● GIVEN ENTRIES:
>>>

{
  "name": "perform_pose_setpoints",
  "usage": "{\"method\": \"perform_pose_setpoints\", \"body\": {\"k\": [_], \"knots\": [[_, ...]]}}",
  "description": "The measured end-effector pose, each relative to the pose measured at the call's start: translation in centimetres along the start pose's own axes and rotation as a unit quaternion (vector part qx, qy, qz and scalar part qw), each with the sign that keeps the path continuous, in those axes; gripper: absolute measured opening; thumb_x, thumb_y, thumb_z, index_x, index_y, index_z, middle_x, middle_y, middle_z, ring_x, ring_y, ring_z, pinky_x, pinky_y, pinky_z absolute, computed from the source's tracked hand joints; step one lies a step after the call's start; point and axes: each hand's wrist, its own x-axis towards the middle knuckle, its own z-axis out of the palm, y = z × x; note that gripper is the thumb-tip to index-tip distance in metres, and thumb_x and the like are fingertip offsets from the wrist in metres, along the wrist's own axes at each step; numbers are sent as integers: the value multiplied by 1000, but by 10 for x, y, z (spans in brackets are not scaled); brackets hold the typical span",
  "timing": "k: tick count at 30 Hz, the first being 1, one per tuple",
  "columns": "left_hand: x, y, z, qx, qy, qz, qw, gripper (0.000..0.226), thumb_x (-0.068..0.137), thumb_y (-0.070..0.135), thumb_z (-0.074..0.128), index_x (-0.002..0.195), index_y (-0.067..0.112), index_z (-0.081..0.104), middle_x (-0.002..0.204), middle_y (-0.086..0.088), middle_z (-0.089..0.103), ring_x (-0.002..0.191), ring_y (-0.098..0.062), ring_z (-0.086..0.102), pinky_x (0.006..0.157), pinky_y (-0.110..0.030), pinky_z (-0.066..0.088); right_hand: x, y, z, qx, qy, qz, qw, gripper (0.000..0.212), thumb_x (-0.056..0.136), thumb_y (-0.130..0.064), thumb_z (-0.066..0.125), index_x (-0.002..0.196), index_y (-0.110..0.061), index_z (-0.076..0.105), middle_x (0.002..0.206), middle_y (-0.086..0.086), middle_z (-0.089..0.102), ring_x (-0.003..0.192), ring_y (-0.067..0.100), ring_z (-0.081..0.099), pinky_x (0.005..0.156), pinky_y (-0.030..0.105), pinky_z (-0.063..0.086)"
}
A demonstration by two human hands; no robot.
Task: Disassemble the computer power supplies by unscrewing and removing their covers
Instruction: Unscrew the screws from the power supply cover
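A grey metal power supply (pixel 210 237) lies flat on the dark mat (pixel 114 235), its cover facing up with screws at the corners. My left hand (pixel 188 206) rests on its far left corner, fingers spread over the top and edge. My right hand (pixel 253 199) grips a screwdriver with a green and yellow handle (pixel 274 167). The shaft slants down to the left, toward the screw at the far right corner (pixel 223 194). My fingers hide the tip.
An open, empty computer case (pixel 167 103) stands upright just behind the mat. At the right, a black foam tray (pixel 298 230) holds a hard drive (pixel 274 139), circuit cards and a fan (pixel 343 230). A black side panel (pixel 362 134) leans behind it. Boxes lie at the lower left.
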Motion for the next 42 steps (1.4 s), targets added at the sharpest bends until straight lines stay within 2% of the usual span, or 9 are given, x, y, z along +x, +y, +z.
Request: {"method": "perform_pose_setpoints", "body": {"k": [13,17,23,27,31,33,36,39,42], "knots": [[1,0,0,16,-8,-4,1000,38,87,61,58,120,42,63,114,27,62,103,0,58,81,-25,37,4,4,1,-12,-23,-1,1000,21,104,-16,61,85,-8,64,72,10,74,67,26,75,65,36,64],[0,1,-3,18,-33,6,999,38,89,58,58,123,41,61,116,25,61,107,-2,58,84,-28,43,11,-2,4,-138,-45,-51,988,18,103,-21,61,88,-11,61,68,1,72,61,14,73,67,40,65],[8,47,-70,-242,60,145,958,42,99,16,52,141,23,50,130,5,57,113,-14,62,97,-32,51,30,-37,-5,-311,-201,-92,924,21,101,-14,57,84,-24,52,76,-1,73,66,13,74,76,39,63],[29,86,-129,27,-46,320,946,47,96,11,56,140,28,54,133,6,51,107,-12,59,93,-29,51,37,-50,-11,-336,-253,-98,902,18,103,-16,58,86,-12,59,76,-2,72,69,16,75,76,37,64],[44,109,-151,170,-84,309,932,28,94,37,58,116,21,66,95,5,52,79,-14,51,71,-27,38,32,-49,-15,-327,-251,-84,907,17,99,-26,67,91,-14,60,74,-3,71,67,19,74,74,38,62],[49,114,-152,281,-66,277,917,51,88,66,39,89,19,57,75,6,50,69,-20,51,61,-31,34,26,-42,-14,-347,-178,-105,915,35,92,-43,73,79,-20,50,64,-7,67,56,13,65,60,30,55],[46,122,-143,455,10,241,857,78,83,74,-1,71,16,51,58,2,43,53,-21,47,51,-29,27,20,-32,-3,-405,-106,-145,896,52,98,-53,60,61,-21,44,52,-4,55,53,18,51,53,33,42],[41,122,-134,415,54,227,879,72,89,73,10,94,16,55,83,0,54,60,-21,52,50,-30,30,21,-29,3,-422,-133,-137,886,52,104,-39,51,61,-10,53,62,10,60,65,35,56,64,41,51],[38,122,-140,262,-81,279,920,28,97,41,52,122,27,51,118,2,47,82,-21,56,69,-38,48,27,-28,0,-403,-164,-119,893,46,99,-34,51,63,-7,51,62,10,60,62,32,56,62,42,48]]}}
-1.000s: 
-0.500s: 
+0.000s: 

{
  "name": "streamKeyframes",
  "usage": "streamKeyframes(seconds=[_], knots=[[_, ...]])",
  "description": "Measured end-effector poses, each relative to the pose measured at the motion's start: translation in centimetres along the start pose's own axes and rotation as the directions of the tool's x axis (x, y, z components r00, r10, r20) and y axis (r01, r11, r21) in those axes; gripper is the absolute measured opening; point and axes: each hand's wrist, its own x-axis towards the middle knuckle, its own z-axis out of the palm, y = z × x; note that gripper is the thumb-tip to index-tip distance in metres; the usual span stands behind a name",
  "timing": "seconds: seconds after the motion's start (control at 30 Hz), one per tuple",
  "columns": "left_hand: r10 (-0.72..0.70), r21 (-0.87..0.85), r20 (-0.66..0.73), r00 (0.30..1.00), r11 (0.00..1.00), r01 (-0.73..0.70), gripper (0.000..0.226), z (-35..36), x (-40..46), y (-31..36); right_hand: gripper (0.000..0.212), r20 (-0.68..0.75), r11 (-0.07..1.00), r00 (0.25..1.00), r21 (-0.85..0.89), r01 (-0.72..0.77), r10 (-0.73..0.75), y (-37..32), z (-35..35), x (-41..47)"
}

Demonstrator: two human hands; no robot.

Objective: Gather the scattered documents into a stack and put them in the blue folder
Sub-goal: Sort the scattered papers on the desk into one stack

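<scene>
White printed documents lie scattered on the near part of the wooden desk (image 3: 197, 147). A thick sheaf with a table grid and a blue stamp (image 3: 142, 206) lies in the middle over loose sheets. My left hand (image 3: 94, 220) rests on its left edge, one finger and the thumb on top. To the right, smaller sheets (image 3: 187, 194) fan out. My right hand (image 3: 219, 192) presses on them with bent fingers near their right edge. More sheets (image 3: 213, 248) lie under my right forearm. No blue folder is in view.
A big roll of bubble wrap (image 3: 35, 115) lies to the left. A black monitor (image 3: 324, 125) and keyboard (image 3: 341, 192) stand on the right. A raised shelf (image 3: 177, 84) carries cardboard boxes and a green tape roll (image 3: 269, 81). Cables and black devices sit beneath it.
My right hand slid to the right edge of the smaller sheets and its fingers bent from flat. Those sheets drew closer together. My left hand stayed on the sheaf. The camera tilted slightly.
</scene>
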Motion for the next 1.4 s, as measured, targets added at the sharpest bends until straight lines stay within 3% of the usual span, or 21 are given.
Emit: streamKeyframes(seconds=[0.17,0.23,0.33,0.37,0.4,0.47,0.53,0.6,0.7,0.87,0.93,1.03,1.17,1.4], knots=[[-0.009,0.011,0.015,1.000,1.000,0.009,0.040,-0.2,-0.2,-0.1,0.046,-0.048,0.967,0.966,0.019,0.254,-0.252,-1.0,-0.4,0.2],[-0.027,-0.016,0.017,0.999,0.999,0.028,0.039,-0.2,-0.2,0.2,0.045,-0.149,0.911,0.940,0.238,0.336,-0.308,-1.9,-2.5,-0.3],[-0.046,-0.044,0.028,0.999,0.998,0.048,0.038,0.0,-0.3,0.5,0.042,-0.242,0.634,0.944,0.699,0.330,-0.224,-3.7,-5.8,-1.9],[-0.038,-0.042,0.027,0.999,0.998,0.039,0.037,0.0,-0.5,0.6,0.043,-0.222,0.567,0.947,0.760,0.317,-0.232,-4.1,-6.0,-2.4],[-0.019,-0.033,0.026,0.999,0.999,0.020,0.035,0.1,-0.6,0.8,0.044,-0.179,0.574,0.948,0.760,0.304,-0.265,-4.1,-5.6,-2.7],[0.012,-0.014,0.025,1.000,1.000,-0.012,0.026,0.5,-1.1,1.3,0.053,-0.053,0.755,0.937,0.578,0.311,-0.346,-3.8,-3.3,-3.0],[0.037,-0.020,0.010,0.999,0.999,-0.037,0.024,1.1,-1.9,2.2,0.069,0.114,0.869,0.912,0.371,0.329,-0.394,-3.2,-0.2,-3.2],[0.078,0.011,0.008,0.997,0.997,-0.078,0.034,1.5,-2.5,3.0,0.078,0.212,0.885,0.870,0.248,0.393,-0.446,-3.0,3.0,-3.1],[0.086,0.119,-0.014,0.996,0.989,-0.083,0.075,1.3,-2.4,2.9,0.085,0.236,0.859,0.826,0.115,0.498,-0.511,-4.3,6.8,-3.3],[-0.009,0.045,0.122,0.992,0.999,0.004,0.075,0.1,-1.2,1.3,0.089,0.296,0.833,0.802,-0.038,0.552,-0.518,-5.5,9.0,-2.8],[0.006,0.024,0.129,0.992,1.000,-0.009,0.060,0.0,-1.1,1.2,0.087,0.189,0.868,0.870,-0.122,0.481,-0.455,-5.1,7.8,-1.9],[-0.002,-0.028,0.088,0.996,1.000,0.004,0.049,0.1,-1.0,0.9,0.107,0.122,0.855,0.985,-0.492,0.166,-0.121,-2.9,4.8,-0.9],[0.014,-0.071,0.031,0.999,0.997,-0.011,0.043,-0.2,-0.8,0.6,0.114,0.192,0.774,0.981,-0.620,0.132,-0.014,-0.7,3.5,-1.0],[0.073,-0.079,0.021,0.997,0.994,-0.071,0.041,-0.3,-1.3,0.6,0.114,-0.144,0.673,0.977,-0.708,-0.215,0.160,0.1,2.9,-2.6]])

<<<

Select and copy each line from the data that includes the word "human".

A demonstration by two human hands; no robot.
Demonstrator: two human hands; no robot.

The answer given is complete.